Mr. Bluestone has written 38 scholarly peer-reviewed articles concerning legal malpractice, many in the Outside Counsel column of the New York Law Journal. He has appeared as an Expert witness in multiple legal malpractice litigations.

Mr. Bluestone is an adjunct professor of law at St. John’s University College of Law, teaching Legal Malpractice.  Mr. Bluestone has argued legal malpractice cases in the Second Circuit, in the New York State Court of Appeals, each of the four New York Appellate Divisions, in all four of  the U.S. District Courts of New York and in Supreme Courts all over the state.  He has also been admitted pro haec vice in the states of Connecticut, New Jersey and Florida and was formally admitted to the US District Court of Connecticut and to its Bankruptcy Court all for legal malpractice matters. He has been retained by U.S. Trustees in legal malpractice cases from Bankruptcy Courts, and has represented municipalities, insurance companies, hedge funds, communications companies and international manufacturing firms. Mr. Bluestone regularly lectures in CLEs on legal malpractice.

Based upon his professional experience Bluestone was named a Diplomate and was Board Certified by the American Board of Professional Liability Attorneys in 2008 in Legal Malpractice. He remains Board Certified.  He was admitted to The Best Lawyers in America from 2012-2019.  He has been featured in Who’s Who in Law since 1993.

In the last years, Mr. Bluestone has been featured for two particularly noteworthy legal malpractice cases.  The first was a settlement of an $11.9 million dollar default legal malpractice case of Yeo v. Kasowitz, Benson, Torres & Friedman which was reported in the NYLJ on August 15, 2016. Most recently, Mr. Bluestone obtained a rare plaintiff’s verdict in a legal malpractice case on behalf of the City of White Plains v. Joseph Maria, reported in the NYLJ on February 14, 2017. It was the sole legal malpractice jury verdict in the State of New York for 2017.
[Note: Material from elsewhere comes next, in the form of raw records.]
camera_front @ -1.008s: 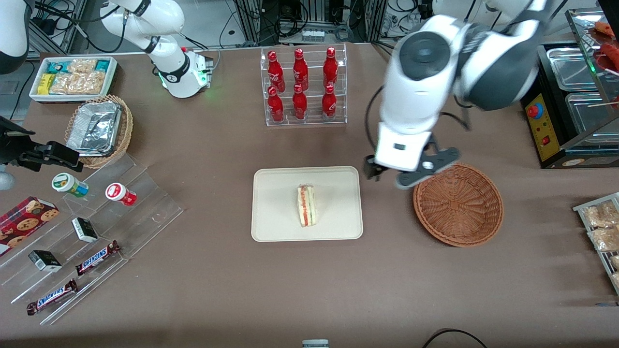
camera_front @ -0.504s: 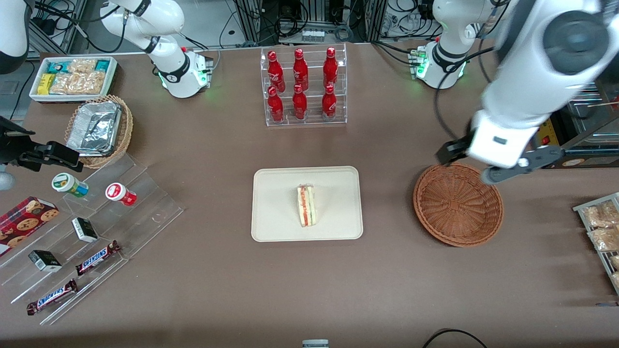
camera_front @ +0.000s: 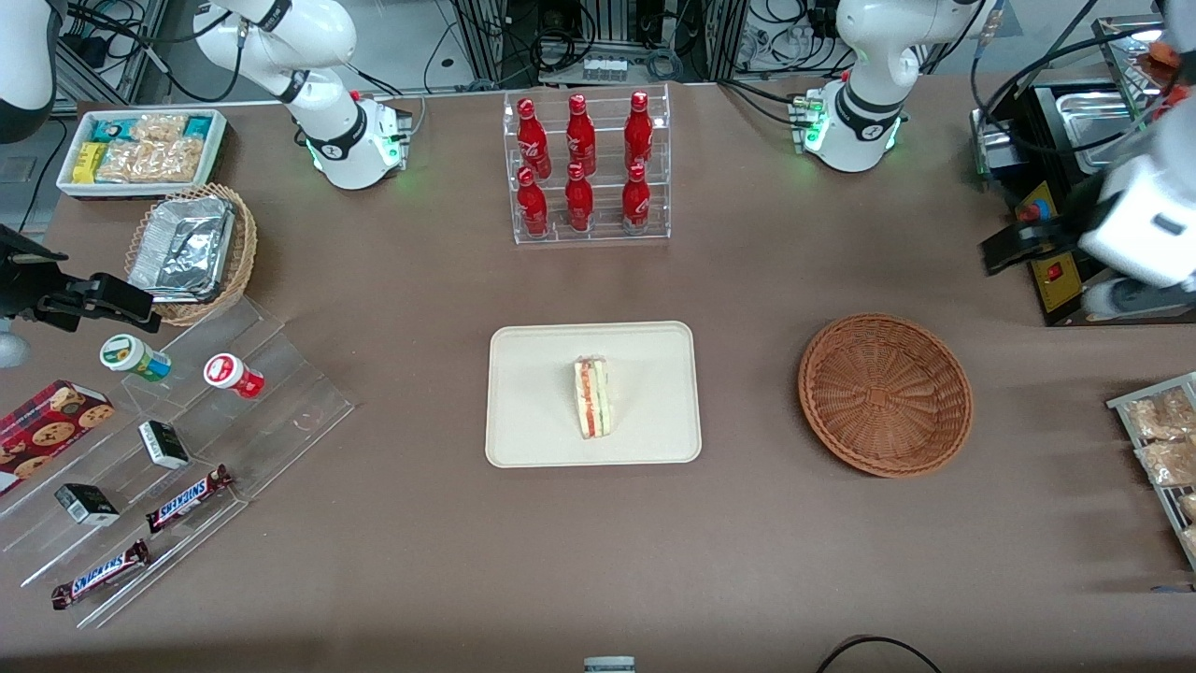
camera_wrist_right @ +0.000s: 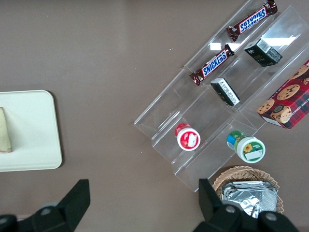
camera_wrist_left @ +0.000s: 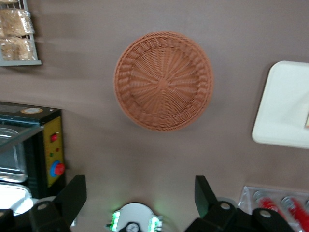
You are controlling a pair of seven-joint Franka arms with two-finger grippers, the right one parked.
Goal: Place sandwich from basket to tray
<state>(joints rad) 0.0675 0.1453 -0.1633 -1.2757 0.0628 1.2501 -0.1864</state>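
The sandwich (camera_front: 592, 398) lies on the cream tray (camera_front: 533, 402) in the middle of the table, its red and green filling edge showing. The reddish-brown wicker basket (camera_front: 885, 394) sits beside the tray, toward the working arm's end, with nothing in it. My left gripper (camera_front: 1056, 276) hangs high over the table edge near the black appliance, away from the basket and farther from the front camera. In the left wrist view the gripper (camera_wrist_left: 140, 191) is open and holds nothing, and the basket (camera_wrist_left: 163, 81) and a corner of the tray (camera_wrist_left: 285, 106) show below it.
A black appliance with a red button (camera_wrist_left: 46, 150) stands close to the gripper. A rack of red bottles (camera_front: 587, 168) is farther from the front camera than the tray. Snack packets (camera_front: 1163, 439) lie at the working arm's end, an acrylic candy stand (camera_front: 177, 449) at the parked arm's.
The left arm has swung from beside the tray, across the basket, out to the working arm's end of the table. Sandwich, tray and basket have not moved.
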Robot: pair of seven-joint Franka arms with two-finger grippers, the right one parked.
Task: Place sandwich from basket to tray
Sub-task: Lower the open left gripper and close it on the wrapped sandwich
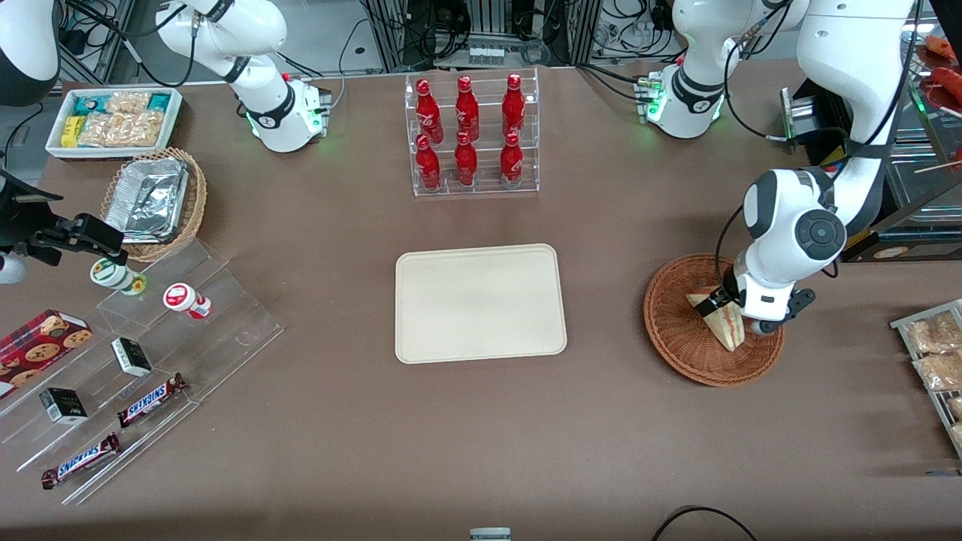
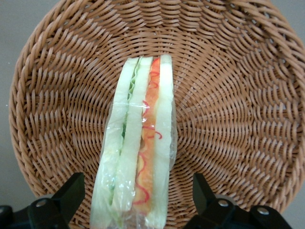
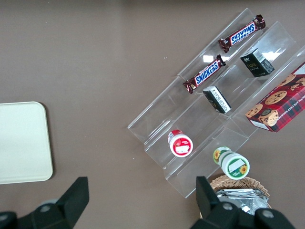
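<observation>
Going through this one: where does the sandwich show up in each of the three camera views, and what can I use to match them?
Front view: the sandwich lies in the basket, under the gripper, toward the working arm's end of the table.
Left wrist view: the sandwich stands on edge in the basket, between the open gripper's fingers.
Right wrist view: not in it.
Shared landmark: the basket for the first two; the tray links front and right wrist views.

The basket (image 1: 680, 330) is reddish-brown woven wicker, and the sandwich (image 2: 138, 152) in it shows pale white bread with green, orange and red filling layers. Above it hangs the black-fingered gripper (image 2: 136, 202), on a brown table (image 1: 481, 436) with a plain cream-beige tray (image 1: 479, 302).
</observation>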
Bluestone has been at the forefront of the development of legal malpractice principles and has contributed case law decisions, writing and lecturing which have been recognized by his peers.  He is regularly mentioned in academic writing, and his past cases are often cited in current legal malpractice decisions. He is recognized for his ample writings on Judiciary Law § 487, a 850 year old statute deriving from England which relates to attorney deceit.